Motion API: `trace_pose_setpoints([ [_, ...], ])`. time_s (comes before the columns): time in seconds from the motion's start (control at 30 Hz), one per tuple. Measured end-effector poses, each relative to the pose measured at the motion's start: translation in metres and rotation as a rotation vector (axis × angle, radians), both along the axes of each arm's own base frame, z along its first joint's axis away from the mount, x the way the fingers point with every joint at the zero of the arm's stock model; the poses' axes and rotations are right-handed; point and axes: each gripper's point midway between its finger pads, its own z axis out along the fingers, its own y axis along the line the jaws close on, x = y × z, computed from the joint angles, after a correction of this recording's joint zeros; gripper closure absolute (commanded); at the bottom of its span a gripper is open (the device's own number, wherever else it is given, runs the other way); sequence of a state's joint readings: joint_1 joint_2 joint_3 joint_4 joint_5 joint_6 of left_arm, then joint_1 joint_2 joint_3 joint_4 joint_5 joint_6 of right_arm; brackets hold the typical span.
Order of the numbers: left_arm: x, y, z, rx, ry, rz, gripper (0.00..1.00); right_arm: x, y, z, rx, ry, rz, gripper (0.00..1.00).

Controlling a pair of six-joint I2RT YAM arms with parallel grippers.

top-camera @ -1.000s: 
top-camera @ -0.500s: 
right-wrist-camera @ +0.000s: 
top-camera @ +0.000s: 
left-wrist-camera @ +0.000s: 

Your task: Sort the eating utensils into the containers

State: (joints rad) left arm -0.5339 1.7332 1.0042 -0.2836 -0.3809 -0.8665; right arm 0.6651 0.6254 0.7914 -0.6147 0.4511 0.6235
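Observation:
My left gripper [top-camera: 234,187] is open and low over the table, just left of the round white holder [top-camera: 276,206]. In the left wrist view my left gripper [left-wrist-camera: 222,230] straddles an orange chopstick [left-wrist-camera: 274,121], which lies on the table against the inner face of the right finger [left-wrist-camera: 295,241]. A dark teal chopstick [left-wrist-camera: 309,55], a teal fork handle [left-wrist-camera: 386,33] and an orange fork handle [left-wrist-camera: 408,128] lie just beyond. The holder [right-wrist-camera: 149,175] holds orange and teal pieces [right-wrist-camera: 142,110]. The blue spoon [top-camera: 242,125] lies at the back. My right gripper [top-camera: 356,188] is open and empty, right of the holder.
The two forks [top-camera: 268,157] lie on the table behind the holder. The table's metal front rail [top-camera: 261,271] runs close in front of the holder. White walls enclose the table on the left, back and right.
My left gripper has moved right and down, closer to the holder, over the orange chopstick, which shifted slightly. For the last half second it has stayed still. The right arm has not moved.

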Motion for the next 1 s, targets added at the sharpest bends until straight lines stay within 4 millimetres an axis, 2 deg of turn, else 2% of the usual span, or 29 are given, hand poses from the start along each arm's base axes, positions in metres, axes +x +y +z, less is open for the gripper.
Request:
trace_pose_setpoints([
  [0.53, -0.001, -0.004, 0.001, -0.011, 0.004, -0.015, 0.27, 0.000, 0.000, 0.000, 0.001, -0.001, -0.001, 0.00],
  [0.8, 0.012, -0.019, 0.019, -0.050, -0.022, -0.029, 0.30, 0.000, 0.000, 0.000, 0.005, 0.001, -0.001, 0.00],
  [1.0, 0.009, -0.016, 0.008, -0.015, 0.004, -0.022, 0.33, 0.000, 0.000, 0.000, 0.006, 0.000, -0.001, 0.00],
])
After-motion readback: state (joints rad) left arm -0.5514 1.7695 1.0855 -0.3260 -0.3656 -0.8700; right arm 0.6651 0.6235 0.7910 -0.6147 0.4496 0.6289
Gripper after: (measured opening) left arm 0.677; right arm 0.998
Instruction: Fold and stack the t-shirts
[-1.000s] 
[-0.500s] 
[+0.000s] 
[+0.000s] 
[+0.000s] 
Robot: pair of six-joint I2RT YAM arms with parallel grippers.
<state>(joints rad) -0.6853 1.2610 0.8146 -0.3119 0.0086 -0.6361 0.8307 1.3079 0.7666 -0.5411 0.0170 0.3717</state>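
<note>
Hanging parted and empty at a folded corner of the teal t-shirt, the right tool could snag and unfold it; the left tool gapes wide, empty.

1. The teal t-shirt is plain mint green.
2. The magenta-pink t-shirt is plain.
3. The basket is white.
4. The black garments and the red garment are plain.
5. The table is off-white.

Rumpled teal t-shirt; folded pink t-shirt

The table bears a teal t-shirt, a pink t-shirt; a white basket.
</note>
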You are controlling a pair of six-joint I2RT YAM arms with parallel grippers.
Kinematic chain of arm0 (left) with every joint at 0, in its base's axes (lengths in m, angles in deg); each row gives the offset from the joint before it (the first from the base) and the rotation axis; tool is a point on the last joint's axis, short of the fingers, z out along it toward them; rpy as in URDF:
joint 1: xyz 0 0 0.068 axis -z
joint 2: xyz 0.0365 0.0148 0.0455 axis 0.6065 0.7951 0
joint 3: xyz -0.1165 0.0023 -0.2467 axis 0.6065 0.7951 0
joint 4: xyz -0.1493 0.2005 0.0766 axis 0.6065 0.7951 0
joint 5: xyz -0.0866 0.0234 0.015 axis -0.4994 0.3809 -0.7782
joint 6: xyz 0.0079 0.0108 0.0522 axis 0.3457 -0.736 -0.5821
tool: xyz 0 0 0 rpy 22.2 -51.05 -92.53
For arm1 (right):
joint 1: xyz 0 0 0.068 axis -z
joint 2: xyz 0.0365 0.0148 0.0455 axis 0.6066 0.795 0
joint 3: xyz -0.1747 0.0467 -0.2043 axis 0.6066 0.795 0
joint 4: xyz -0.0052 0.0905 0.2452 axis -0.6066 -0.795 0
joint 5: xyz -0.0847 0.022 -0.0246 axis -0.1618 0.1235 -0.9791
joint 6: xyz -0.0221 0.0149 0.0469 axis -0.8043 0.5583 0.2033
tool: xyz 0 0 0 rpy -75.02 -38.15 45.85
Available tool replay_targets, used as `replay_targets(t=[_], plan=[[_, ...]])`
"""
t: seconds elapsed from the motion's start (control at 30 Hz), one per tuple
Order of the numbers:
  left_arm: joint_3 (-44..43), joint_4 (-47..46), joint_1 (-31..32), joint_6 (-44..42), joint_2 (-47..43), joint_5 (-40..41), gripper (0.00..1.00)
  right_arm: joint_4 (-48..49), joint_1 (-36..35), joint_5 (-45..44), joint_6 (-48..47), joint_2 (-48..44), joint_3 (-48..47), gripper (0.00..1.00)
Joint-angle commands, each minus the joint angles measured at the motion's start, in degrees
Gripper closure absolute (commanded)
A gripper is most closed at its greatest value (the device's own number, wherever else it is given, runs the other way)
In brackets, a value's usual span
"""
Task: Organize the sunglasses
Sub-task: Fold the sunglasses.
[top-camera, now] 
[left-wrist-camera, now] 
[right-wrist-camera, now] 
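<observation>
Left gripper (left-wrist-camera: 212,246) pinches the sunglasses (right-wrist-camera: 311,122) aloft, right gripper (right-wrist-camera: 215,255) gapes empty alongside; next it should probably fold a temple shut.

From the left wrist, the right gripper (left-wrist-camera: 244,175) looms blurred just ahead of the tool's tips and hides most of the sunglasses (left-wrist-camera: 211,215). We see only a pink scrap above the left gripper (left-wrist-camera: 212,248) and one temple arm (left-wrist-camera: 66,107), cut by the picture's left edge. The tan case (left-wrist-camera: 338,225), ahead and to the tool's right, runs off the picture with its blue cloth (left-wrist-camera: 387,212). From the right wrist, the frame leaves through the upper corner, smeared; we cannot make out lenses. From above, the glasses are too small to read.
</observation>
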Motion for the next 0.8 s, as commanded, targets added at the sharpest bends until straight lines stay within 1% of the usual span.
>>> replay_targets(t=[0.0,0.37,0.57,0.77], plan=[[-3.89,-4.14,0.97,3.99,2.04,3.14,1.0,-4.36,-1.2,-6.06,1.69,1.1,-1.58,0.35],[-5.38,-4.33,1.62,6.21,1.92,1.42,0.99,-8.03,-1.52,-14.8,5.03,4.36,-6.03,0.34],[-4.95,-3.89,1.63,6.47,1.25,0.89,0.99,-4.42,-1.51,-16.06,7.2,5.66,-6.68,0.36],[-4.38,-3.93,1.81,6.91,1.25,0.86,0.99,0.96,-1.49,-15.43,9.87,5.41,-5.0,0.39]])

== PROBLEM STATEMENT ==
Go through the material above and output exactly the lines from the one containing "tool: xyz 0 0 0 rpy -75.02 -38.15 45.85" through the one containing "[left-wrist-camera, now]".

== OUTPUT OF THE TASK ==
tool: xyz 0 0 0 rpy -75.02 -38.15 45.85
Available tool replay_targets, used as `replay_targets(t=[_], plan=[[_, ...]])`
"""
t: seconds elapsed from the motion's start (control at 30 Hz), one per tuple
Order of the numbers:
  left_arm: joint_3 (-44..43), joint_4 (-47..46), joint_1 (-31..32), joint_6 (-44..42), joint_2 (-47..43), joint_5 (-40..41), gripper (0.00..1.00)
  right_arm: joint_4 (-48..49), joint_1 (-36..35), joint_5 (-45..44), joint_6 (-48..47), joint_2 (-48..44), joint_3 (-48..47), gripper (0.00..1.00)
Joint-angle commands, each minus the joint angles measured at the motion's start, in degrees
Gripper closure absolute (commanded)
A gripper is most closed at its greatest value (the device's own number, wherever else it is given, runs the other way)
In brackets, a value's usual span
"""
Task: Organize the sunglasses
Sub-task: Fold the sunglasses.
[top-camera, now] 
[left-wrist-camera, now] 

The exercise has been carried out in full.